Growth sits in the centre and benefits from the position bias, even though Pro is the plan the product wants most users to choose.

AfterTarget plan centred -- position and recommendation aligned
yourapp.com/pricing
Choose your plan
All plans include a 14-day free trial.
Starter
$9/mo
5 projects / 5 GB
Core features
Email support
Analytics
API access
Get started
Most popular
Pro
$29/mo
Unlimited / 50 GB
Core features
Priority support
Analytics
API access
Get started
Growth
$19/mo
20 projects / 20 GB
Core features
Email support
Analytics
API access
Get started

Pro is now in the centre. Position and visual emphasis both point at the same plan. The choice architecture is aligned with the recommendation.

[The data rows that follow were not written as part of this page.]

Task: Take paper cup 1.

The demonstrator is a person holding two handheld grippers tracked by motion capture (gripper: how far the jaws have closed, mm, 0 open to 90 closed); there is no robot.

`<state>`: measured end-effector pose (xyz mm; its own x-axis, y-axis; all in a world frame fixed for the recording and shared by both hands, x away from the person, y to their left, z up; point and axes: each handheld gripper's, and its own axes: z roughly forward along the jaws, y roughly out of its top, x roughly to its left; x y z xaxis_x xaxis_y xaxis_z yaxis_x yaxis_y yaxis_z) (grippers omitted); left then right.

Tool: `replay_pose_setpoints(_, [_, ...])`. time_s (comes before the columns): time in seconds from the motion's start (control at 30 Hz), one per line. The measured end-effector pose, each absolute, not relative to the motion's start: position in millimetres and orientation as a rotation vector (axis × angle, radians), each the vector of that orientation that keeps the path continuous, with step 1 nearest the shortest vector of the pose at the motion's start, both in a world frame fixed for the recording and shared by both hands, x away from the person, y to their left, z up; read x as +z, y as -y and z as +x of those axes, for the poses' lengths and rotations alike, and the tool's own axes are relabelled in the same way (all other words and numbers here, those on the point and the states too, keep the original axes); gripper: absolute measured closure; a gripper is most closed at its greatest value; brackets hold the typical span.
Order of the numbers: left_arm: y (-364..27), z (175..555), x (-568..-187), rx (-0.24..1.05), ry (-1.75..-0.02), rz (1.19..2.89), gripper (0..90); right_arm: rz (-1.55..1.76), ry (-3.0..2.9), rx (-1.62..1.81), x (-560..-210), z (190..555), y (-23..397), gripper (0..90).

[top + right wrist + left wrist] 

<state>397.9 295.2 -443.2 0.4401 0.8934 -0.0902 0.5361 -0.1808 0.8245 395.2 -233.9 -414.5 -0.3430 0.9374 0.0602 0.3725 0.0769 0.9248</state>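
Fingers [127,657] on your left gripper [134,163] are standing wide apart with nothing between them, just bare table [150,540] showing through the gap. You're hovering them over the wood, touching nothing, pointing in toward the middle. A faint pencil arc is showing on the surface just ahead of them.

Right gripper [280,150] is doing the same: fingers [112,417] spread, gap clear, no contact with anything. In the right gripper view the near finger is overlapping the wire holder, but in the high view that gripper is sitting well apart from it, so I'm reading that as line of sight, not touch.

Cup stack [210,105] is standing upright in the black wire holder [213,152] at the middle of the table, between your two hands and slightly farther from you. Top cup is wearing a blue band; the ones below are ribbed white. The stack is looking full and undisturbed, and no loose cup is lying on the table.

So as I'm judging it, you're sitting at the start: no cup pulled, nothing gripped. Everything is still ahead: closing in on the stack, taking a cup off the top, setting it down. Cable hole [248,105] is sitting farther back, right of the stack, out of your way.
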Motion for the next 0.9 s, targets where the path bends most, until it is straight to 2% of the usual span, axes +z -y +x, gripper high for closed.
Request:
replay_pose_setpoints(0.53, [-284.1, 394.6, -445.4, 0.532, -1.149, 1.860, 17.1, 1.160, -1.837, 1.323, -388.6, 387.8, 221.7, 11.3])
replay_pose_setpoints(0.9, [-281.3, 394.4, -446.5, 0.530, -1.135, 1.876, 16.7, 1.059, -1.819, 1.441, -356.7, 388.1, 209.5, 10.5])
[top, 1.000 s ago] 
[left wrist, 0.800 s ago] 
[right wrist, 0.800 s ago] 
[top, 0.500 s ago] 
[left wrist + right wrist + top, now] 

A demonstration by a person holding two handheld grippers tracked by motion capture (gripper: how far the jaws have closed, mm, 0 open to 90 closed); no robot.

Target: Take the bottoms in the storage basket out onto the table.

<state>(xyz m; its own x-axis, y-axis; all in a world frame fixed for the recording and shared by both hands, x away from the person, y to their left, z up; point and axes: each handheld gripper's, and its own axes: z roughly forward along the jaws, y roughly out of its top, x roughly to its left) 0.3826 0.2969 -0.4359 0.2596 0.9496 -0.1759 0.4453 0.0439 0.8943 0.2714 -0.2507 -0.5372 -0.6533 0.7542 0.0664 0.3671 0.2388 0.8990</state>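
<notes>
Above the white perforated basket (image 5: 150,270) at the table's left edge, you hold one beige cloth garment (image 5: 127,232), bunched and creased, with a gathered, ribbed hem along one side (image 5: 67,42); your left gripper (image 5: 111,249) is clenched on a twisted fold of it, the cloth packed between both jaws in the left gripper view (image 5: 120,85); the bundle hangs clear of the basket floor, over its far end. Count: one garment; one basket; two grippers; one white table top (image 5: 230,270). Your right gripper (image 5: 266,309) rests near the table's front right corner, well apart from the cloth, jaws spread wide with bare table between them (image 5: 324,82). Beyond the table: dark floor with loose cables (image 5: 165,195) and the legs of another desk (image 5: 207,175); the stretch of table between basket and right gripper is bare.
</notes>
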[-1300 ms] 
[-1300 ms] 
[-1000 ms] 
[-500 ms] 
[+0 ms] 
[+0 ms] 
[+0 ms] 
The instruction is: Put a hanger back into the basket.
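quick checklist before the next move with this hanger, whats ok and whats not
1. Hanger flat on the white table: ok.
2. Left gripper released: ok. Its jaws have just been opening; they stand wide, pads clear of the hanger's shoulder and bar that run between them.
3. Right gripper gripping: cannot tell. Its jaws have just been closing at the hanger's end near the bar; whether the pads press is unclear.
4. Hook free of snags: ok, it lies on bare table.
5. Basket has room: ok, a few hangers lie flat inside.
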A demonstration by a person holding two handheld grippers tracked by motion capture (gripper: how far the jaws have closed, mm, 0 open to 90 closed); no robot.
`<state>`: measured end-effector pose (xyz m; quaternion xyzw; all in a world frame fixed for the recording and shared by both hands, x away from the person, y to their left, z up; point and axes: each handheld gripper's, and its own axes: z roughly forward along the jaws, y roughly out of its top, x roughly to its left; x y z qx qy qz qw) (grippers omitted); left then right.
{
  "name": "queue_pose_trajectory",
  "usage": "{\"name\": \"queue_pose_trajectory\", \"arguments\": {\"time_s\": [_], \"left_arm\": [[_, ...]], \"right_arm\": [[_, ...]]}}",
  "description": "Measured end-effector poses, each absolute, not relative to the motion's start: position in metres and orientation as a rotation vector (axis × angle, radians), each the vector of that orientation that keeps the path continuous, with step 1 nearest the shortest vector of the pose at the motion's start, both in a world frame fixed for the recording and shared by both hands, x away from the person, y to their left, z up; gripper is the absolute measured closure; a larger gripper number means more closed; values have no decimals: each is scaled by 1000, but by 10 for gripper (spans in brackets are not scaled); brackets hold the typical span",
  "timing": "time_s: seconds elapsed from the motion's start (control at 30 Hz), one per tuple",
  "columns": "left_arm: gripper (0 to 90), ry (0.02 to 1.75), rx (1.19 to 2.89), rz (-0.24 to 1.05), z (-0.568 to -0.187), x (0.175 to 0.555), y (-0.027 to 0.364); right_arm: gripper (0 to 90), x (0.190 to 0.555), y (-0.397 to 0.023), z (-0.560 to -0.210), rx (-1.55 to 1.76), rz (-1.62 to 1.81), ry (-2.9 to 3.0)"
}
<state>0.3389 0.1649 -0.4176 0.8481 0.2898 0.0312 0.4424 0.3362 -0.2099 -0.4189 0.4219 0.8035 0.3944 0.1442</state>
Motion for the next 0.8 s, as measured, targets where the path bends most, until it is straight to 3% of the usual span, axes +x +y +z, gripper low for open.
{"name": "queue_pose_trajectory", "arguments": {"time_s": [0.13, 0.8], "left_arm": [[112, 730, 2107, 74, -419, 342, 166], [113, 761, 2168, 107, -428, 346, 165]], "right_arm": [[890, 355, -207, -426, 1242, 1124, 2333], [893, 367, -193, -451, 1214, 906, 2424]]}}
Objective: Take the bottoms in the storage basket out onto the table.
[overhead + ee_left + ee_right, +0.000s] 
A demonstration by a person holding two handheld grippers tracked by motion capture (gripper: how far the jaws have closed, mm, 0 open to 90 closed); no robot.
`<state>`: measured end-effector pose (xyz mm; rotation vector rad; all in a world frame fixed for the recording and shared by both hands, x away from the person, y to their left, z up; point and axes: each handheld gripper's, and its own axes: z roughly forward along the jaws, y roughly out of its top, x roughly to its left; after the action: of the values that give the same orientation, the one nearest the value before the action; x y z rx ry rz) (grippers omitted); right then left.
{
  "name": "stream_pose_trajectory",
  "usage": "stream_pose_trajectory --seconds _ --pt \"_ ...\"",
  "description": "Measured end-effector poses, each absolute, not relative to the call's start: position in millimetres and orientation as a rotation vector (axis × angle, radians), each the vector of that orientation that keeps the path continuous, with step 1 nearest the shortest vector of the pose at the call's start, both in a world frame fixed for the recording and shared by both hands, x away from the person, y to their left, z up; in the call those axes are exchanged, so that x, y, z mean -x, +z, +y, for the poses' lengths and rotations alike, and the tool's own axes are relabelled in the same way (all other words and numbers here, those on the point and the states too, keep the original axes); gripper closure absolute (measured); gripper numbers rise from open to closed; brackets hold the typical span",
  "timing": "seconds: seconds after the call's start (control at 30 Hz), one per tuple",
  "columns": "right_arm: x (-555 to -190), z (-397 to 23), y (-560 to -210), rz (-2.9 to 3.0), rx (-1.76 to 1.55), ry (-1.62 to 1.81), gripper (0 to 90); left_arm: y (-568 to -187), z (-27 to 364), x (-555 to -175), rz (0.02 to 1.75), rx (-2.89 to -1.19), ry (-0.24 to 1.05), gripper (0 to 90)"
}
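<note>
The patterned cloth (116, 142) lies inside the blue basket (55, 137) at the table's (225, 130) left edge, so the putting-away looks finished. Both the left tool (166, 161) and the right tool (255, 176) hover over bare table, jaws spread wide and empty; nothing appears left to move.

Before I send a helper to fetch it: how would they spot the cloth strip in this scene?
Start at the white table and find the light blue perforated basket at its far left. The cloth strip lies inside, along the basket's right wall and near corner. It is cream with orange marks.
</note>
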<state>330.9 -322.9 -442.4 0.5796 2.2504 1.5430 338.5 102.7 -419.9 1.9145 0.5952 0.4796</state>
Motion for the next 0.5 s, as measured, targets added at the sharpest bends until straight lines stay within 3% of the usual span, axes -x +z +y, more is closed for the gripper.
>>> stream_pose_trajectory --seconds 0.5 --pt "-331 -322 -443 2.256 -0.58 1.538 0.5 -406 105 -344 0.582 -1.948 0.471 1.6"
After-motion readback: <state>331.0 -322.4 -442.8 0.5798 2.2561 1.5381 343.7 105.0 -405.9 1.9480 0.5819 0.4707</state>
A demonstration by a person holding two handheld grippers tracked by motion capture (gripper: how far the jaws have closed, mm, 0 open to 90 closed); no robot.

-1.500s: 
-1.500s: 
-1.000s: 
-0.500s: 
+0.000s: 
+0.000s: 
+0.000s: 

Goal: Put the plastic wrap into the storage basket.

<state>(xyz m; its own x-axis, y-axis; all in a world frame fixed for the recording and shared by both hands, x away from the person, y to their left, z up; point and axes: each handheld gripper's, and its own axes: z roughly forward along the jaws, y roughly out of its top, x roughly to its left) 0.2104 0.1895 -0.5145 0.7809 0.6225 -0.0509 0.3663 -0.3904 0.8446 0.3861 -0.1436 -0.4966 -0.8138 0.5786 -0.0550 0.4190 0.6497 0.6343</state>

The good version stacks three signals on the same option: centre position (centre-stage effect), a “Most popular” badge (social proof), and a highlighted border and filled button (visual emphasis). Each of these is an independent influence on choice. Combined, they create a very strong pull toward Pro -- before the user has read a single feature.


Honest vs manipulative use

The centre-stage effect is one of the more defensible choice architecture tools because it does not mislead -- it just emphasises. Placing your recommended plan in the centre is not hiding information or fabricating a saving. It is saying, with position, “most people choose this one.” That is a legitimate signal if it is true.

The manipulative version is when the centred plan is chosen because it is the most profitable, regardless of whether it is the best fit for most users. A plan loaded with features most users do not need, centred to capture the position bias, is exploiting the effect at the user's expense. The test, as always: is the plan you are centring genuinely the right choice for a typical user of this product?

✓ Apply it like this
→Centre the plan or option that is genuinely the best fit for most users -- not the most profitable one, unless those are the same thing.
→Stack the centre-stage effect with visual emphasis -- a 'Most popular' badge and a highlighted border amplify the position bias and signal social proof simultaneously.
→Use it for product carousels and feature showcases too -- the item in the centre of a horizontal scroll will be perceived as the main or default option.
→Remember it only applies to horizontal arrangements -- for vertical lists, use primacy (top position) or visual weight to signal the recommended option instead.
✗ Common mistakes
→Leaving the plan order to chance or convention -- if your target plan is not in the centre, you are leaving a significant conversion lever untouched.
→Centring the most expensive plan -- if your top tier is in the centre, users read it as the standard, not the premium. This devalues the premium positioning.
→Applying this pattern to vertical mobile layouts -- stacking three options vertically on mobile gives the position advantage to the top item, not the middle one.
→Centring a plan that is not genuinely the right fit for most users -- the centre-stage effect is a nudge, not a mask.

Valenzuela, A., & Raghubir, P. (2009). Position-based beliefs: The centre-stage effect. Journal of Consumer Psychology, 19(2), 185--196. Christenfeld, N. (1995). Choices from identical options. Psychological Science, 6(1), 50--55.